SVG output can be embedded in:

  • SharePoint intranet pages

  • Teams tabs

  • HTML dashboards

  • Internal applications

  • Email summaries (as inline SVG or attachments)

My semantic model becomes a design engine.



3. Automating SVG-Based Reports

Your DAX measure might generate:

  • Monthly KPI cards

  • Trend graphs

  • Mini dashboards

  • Status indicators

If I automate the notebook, these visuals can update daily without anyone opening Power BI Desktop or the Service.



Can This Refresh Daily?


Yes. Fabric Notebooks support scheduling.

If scheduled:

  • semPy will re-run the DAX query

  • The SVG will regenerate

  • My output file, URL, or embedded asset will update automatically

As long as the notebook writes the updated SVG to a stable location, whatever embeds it (Teams, SharePoint, a website, etc.) will also refresh.

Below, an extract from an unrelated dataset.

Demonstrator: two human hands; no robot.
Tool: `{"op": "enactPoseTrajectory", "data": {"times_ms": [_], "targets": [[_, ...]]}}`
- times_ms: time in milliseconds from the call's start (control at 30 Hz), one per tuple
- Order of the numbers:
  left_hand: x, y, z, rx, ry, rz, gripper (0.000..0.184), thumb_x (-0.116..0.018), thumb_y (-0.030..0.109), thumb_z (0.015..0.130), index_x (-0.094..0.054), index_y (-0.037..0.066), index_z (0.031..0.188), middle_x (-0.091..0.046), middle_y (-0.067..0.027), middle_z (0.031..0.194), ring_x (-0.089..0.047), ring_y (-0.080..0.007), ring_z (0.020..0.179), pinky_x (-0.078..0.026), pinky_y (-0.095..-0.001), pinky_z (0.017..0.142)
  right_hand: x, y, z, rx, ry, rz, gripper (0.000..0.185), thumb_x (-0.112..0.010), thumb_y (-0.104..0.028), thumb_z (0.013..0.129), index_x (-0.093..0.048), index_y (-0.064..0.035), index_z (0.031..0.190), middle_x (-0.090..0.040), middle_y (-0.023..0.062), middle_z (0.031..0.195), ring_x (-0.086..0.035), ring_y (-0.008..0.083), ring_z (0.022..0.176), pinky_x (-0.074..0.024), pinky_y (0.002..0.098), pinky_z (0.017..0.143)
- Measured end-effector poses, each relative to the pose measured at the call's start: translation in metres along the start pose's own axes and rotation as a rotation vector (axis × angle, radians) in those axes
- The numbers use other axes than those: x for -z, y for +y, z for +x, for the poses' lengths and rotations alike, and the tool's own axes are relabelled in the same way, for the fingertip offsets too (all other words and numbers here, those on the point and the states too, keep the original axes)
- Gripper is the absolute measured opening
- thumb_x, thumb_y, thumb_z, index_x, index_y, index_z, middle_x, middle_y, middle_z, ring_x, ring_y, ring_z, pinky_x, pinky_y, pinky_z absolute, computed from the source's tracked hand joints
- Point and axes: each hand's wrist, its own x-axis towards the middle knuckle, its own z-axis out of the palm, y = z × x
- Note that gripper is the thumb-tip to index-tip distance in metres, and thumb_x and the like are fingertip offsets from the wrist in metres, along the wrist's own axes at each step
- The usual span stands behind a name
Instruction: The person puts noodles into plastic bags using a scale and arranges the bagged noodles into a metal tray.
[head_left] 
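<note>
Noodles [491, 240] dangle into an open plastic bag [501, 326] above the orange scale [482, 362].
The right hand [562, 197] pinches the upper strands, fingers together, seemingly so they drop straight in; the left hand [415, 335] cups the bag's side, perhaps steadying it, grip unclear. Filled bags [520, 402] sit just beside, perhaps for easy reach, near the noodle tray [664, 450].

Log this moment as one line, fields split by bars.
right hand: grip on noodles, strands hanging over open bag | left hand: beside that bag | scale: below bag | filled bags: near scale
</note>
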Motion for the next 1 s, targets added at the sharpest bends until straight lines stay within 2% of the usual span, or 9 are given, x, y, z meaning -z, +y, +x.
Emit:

This means you can create auto-updating KPI images backed by a Power BI semantic model.



Why This Matters


This experiment showed me something powerful:

The semantic model is no longer confined to Power BI. With SemPy, it becomes a service I can query dynamically inside Fabric.

Power BI Semantic Models + SemPy + scheduling = a full pipeline that can produce analytics artifacts without opening Power BI Desktop.



Closing Thoughts


Using SemPy to query an SVG measure turned out to be a surprisingly flexible approach. Once I saw the image render inside the notebook, I realized this workflow can support automation, embedding, and even micro-reporting outside Power BI.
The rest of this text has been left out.